┌──

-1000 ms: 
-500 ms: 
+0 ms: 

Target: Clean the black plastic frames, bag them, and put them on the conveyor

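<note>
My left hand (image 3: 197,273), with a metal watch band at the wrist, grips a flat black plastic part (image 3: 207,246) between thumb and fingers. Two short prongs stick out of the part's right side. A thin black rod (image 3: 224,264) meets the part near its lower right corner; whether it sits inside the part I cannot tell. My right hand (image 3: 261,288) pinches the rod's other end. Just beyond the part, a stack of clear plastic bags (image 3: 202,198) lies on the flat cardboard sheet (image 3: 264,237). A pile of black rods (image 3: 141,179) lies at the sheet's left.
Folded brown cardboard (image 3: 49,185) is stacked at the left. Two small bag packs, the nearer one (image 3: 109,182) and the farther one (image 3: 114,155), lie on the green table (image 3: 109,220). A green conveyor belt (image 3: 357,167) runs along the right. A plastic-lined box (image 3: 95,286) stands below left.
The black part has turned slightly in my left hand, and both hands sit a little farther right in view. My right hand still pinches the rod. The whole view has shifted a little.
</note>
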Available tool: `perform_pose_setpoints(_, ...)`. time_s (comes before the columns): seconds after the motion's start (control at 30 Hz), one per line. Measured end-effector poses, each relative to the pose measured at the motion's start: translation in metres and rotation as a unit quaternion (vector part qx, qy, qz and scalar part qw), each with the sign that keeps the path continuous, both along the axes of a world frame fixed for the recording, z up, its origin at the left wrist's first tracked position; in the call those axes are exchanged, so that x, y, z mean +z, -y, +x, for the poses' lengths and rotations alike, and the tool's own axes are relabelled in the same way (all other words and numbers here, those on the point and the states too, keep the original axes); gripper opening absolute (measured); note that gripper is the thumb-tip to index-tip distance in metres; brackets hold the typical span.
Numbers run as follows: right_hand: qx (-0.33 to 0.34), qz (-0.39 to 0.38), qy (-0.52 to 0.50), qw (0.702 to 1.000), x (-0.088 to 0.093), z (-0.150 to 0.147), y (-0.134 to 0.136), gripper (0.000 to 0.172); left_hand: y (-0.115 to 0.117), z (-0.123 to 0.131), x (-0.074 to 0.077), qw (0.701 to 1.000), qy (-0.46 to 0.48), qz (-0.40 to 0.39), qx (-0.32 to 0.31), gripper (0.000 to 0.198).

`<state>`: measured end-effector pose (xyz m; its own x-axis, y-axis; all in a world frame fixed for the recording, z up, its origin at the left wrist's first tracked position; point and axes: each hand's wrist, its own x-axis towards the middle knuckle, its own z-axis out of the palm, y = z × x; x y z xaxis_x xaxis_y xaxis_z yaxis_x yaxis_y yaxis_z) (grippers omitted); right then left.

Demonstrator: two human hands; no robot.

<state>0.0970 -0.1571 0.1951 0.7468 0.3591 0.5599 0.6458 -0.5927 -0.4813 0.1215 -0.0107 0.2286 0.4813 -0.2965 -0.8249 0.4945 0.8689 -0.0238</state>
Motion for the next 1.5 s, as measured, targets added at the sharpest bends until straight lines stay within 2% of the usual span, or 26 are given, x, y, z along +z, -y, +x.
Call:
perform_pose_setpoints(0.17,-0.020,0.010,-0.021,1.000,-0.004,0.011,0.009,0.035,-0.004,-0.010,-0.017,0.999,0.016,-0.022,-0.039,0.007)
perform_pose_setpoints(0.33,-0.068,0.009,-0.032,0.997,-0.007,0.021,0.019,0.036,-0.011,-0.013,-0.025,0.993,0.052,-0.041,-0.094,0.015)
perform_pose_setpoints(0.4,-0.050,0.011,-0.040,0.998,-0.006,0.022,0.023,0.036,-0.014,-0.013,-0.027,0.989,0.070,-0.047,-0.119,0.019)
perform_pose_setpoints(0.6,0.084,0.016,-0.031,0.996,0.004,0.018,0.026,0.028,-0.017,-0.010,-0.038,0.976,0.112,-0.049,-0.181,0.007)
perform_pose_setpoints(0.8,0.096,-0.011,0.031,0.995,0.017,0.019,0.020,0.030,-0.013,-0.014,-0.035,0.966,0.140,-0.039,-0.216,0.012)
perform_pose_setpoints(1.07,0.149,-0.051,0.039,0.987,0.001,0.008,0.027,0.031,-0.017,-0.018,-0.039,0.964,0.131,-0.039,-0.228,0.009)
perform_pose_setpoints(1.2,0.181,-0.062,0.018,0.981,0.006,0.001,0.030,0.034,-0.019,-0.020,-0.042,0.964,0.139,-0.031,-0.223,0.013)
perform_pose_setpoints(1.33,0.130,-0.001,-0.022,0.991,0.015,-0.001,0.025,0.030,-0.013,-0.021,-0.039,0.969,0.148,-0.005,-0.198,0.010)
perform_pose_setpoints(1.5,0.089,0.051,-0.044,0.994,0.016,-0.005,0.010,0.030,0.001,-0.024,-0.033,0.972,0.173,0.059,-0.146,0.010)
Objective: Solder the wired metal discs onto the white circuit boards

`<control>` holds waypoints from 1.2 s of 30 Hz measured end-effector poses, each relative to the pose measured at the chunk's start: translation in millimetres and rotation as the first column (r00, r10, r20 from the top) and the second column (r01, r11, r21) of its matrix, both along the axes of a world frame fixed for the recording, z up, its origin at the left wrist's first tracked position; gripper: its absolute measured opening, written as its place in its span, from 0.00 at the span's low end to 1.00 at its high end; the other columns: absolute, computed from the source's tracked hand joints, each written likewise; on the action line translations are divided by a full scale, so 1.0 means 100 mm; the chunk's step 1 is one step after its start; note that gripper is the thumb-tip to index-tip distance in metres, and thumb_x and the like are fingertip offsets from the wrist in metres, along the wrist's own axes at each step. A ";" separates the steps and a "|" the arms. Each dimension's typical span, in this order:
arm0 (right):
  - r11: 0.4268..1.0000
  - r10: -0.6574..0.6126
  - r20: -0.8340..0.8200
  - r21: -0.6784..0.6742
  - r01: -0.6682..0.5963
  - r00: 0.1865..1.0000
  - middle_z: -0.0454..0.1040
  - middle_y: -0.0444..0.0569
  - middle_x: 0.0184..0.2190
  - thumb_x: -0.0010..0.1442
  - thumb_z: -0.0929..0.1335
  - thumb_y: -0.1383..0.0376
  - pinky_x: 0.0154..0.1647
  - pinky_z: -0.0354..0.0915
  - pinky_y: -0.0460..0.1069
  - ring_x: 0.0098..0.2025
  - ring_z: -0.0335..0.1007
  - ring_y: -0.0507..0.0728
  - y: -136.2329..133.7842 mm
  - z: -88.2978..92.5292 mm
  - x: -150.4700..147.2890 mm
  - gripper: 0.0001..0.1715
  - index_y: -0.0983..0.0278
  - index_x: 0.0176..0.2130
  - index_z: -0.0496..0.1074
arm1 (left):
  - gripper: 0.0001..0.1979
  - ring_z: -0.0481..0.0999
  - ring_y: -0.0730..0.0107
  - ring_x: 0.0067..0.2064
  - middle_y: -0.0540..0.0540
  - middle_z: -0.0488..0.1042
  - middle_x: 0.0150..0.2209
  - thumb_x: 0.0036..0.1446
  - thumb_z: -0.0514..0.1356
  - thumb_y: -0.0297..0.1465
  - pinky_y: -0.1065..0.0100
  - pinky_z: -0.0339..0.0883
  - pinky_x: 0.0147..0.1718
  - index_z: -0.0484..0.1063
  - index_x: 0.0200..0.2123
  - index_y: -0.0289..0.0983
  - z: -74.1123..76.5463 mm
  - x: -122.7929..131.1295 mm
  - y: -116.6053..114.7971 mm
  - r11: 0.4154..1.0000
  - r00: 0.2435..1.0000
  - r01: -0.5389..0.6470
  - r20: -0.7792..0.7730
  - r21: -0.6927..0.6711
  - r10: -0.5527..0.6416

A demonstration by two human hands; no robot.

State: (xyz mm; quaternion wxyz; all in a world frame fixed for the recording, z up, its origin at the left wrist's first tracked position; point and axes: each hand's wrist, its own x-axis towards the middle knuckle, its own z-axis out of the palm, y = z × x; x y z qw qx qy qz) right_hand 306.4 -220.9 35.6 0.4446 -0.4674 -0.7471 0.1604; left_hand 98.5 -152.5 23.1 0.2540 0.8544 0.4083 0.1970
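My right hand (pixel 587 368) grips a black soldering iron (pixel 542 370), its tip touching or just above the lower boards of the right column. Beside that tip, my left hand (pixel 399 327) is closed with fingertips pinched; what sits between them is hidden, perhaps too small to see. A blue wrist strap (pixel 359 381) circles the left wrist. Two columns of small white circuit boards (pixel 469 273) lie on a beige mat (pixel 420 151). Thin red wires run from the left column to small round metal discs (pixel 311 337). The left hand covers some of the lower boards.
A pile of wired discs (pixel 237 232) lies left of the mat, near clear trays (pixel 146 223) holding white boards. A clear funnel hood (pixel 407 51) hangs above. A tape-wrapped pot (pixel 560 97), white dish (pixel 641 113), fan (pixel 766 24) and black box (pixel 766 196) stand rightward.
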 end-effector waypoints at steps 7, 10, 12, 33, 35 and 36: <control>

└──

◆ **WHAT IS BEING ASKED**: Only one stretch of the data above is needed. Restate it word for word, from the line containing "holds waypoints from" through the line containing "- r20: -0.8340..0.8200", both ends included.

◆ **ANSWER SPACE**:
`<control>` holds waypoints from 1.2 s of 30 Hz measured end-effector poses, each relative to the pose measured at the chunk's start: translation in millimetres and rotation as the first column (r00, r10, r20 from the top) and the second column (r01, r11, r21) of its matrix, both along the axes of a world frame fixed for the recording, z up, its origin at the left wrist's first tracked position; gripper: its absolute measured opening, written as its place in its span, from 0.00 at the span's low end to 1.00 at its high end; the other columns: absolute, computed from the source's tracked hand joints, each written likewise; on the action line translations are divided by a full scale, so 1.0 means 100 mm; the chunk's step 1 is one step after its start; note that gripper is the thumb-tip to index-tip distance in metres, and thumb_x and the like are fingertip offsets from the wrist in metres, along the wrist's own axes at each step. A ";" separates the steps and a "|" the arms. Each dimension's typical span, in this order:
arm0 (right):
  - r11: 0.4268..1.0000
  - r10: -0.6574..0.6126
  - r20: -0.8340..0.8200

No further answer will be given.